Clibadium laxum

Scientific classification
- Kingdom: Plantae
- Clade: Tracheophytes
- Clade: Angiosperms
- Clade: Eudicots
- Clade: Asterids
- Order: Asterales
- Family: Asteraceae
- Tribe: Heliantheae
- Genus: Clibadium
- Species: C. laxum
- Binomial name: Clibadium laxum S.F.Blake
- Synonyms: Clibadium alatum H.Rob. ; Clibadium lehmannianum O.E.Schulz ; Clibadium terebinthinaceum var. ecuadorense O.E.Schulz ;

= Clibadium laxum =

- Authority: S.F.Blake

Species of flowering plant

Clibadium laxum, synonym Clibadium alatum, is a species of flowering plant in the family Asteraceae. It is native to Colombia and Ecuador.
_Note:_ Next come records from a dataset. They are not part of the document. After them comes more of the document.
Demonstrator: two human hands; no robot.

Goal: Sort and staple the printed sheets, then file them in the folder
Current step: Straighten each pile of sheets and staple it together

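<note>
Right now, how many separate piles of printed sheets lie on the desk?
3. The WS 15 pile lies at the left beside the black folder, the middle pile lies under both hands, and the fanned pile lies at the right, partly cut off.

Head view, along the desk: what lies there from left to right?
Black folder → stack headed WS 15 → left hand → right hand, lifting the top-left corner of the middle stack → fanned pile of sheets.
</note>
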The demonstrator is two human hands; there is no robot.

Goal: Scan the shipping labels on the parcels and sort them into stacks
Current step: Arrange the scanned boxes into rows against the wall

In Ecuador, its natural habitats are subtropical or tropical moist lowland forests and subtropical or tropical moist montane forests.

==Conservation==
Clibadium alatum was assessed as "vulnerable" in the 2003 IUCN Red List, where it is said to be native only to Ecuador. As of April 2023, C. alatum was regarded as a synonym of Clibadium laxum, which is also found in Colombia.